Before the pandemic, I had gone on a pescatarian kick. It wasn’t a militant type of thing. Rather, it was a heavy leaning into eating more fish and exploring how many different dishes I could make with beans, lentils, grains and the like. I enjoyed the idea of reducing my carbon footprint by eating less meat, and I thought it could help my husband and me drop a few pounds.
On more days than not there were bowls of dried beans soaking or cooking in the crockpot, and all the vegetarian cookbooks were front and center in the kitchen.
A couple of weeks after the COVID-19 lockdown began, I had a telemedicine appointment with one of my doctors. At the conclusion of the appointment, he asked, “You’re only shopping once every three weeks, right?”

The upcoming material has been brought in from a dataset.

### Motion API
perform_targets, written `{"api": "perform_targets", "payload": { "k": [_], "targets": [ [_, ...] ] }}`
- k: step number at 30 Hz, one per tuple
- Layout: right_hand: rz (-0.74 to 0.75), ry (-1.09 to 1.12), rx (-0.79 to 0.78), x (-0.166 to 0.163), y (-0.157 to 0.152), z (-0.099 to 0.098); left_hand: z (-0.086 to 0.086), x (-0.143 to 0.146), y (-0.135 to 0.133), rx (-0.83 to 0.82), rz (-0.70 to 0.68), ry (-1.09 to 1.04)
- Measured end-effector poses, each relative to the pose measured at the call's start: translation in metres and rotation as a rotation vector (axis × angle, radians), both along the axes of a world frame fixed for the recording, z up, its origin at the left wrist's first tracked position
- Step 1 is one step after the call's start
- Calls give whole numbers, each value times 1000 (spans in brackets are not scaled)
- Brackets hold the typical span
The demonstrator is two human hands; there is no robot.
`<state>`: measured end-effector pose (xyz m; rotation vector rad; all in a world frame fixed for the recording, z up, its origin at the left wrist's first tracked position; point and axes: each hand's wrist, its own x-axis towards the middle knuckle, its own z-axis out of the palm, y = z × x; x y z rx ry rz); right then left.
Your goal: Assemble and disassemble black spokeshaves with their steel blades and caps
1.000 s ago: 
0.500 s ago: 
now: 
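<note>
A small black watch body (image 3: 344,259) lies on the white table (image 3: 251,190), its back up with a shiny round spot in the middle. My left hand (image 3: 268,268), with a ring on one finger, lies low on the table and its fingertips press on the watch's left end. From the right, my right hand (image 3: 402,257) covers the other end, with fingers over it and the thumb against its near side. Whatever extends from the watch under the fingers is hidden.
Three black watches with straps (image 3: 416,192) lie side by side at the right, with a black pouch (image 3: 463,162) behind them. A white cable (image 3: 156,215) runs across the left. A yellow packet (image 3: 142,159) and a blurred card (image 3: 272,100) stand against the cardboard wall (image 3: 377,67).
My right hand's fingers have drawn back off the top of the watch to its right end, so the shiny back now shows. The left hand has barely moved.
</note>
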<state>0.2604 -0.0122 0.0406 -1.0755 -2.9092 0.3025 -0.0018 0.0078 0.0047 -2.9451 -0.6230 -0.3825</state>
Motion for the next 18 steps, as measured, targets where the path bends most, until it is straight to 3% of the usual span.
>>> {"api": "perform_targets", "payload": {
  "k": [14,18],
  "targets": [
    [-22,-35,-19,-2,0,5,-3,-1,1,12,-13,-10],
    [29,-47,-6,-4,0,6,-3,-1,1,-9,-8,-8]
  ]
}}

I was stunned. I hadn’t altered my grocery shopping habits, other than going masked, hand sanitizing, quarantining dry goods and wiping down refrigerated ones. I hadn’t changed the frequency of my grocery shopping.
The conversation made me realize COVID-19 was far more serious than I had even begun to grasp. It was all so new, and the world was feeling its way along with ever-changing information. Intellectually, I knew it was a grave situation, but I had yet to fully understand the gravity of the virus and how it was changing the world.
When I heard my doctor tell me that even an activity as routine and necessary as grocery shopping should be curtailed, it made an impact. What I took from the appointment was that I had better get even more serious about being at home as much as possible and that even necessary outings, i.e. grocery shopping, had to be limited.
Yes, I could have used Instacart and had groceries delivered, but it just was not something that appealed to me, having someone else shopping for me, and I had heard a friend’s frustration with it. So out came the cookbooks, and I launched a gargantuan meal-planning effort for three weeks at a time.
I found that meals fell into three categories. One was dishes that had fresh ingredients and had to be prepared in the few days following a shopping trip, lest ingredients, namely certain vegetables, spoiled.
Then there were dishes that had ingredients that needed to be used in a moderate amount of time but that would keep for at least a week or so. Lastly were the dishes that required no fresh ingredients or had the type of food, for example, carrots, that would keep for a few weeks. These could be prepared near the end of the three-week cycle.
This meal planning took me half a day, during which I made detailed shopping lists for all three grocery stores near me, based on the latest circulars, as thrifty shopping did not seem to be something I could shake. Raised by a mother who lived through the Great Depression, it was still ingrained in me to be frugal, even though my situation did not require it, as both my husband and I remained employed when COVID hit.
I created a form to help me keep track of the meals I had planned and to note any advanced preparation required, such as soaking and cooking dry beans to make them recipe-ready. Then I could place the little forms in order of when I wanted to prepare them.
Grocery shopping took an entire afternoon, as I hit the three grocery stores, loading up my shopping cart and then car with three weeks’ worth of groceries. When I arrived home, my husband wondered if we would be able to fit everything in the refrigerator.
The pescatarian diet turned out to be a good choice in the early days of the pandemic, as meat became a scarcity in supermarkets. COVID-19 completely disrupted the meat supply chain. The pandemic caused manufacturers to shut down meatpacking plants as workers became ill. That, coupled with the change in consumers’ habits — less or no eating at restaurants and an increase in cooking at home — meant less meat was available to purchase. According to Nielsen, meat prices shot up 43% in the eight weeks prior to April 25, 2020. I was, however, limited to the purchase of four cans of tuna at a time.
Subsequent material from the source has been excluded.